Data: 24-06-2010

Con una nota del 15 giugno scorso il ministero della Salute ha espresso parere favorevole all’avvio di una sperimentazione nazionale per la valutazione dell’efficacia e della tollerabilità di un formulato a base di acido ossalico denominato Api-Bioxal.
Questo “prova sul campo” valorizza il ruolo della veterinaria nell’apicoltura. Infatti, per poter partecipare alla sperimentazione tutti gli apicoltori e le associazioni interessate dovranno avvalersi della collaborazione di un medico veterinario. La presenza di questa figura, in qualità di referente per le Asl, sarà necessaria in quanto responsabile delle scorte.

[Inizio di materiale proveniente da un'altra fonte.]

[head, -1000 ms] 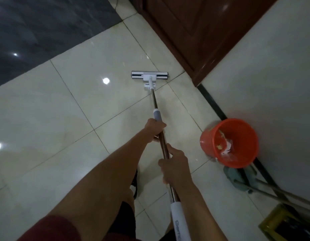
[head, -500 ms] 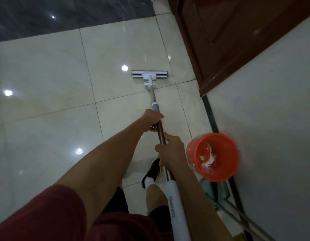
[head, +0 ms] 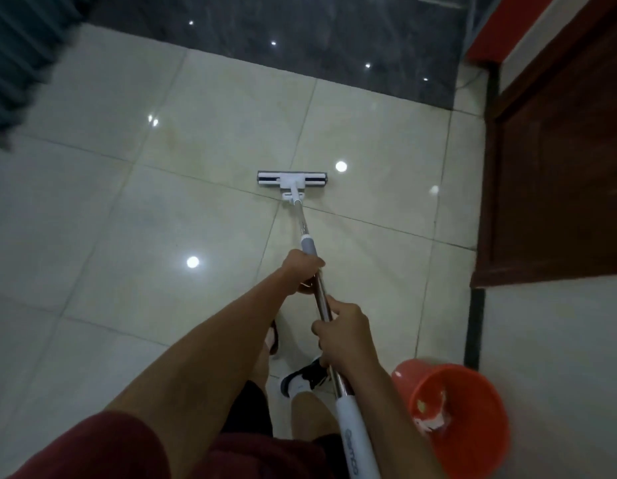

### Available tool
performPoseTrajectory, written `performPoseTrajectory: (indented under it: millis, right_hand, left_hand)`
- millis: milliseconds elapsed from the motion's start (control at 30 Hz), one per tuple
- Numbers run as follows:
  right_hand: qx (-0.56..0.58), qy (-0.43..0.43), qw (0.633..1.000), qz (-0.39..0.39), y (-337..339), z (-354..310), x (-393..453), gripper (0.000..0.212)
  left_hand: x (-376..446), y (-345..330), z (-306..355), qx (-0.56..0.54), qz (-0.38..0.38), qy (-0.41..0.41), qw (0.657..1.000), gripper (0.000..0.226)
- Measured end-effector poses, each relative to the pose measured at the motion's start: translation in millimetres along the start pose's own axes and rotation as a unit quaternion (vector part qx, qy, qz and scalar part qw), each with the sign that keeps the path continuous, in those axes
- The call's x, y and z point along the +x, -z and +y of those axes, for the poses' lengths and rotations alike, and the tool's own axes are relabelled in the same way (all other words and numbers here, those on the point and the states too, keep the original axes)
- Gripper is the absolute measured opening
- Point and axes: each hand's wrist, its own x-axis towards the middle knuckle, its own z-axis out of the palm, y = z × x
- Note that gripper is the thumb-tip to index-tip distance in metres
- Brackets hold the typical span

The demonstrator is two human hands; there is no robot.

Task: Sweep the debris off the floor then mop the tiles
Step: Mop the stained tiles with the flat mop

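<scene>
A flat mop with a white and dark head (head: 292,179) lies on the glossy cream tiles (head: 203,140), just past a grout line. Its metal pole (head: 304,225) runs back toward me and ends in a white grip sleeve (head: 350,430). My left hand (head: 302,269) grips the pole just below the grey collar. Lower down, my right hand (head: 343,331) holds the pole above the white sleeve.
An orange bucket (head: 473,444) with scraps of debris inside stands at the lower right against the pale wall (head: 555,340). A brown wooden door (head: 555,167) is on the right. Dark tiles (head: 300,39) lie beyond the cream ones. My shoe (head: 303,376) is below the hands.
My view has swung left, so the bucket and door sit further right and lower. Both hands keep their grip on the pole; the mop head now lies near a grout crossing.
</scene>
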Motion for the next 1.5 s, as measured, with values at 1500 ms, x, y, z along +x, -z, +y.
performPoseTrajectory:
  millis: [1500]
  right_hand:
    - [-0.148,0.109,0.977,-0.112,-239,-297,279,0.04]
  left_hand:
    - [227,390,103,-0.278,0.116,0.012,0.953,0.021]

Ecco come è organizzata la sperimentazione. L’apicoltore che intenda utilizzare il formulato sulle proprie api dovrà compilare un modello di consenso informato (Mod.B) da spedire al ministero della Salute tramite l’azienda produttrice del formulato, la Chemicals Laif. In questo modello vengono date le prescrizioni sulla modalità di utilizzo e sul possibile rischio legato all’impiego di questo nuovo prodotto (che in realtà è già stato ampiamente utilizzato negli scorsi anni con concentrazioni simili).
Da parte sua il medico veterinario dovrà spedire alla Asl competente per territorio e alla ditta produttrice una comunicazione di adesione alla sperimentazione clinica (Mod.A) dove, oltre ai dati del professionista, appaiono quelli degli apicoltori coinvolti. Il medico veterinario, che dovrà essere regolarmente iscritto all’albo ed essere autorizzato alla detenzione di scorte di medicinali veterinari, dovrà raccogliere eventuali segnalazioni di reazioni avverse sulle api o complicanze conseguenti all’uso del prodotto. Queste segnalazioni dovranno essere inviate al ministero della Salute sempre tramite la ditta produttrice.
La sperimentazione durerà fino al 31 dicembre 2010 e consentirà di valutare alcuni parametri del formulato (venduto in confezioni contenenti 35 grammi di api-bioxal da ricostituire con 500 millilitri di sciroppo acqua-zucchero 1:1), necessari per la procedura di Aic.
La rapidità con cui il ministero ha risposto alle richieste degli apicoltori consentirà anche un trattamento estivo associato a tecniche apistiche (blocco di covata, formazione di nuclei) in assenza di covata, caratteristica indispensabile per una buona efficacia del formulato.
Questa sperimentazione darà modo ai veterinari di esprimere la loro professionalità anche nell’apicoltura. In questa branca della zootecnia per troppo tempo è mancata la figura di un professionista capace di gestire le problematiche del settore, fossero queste di ordine legale o sanitario.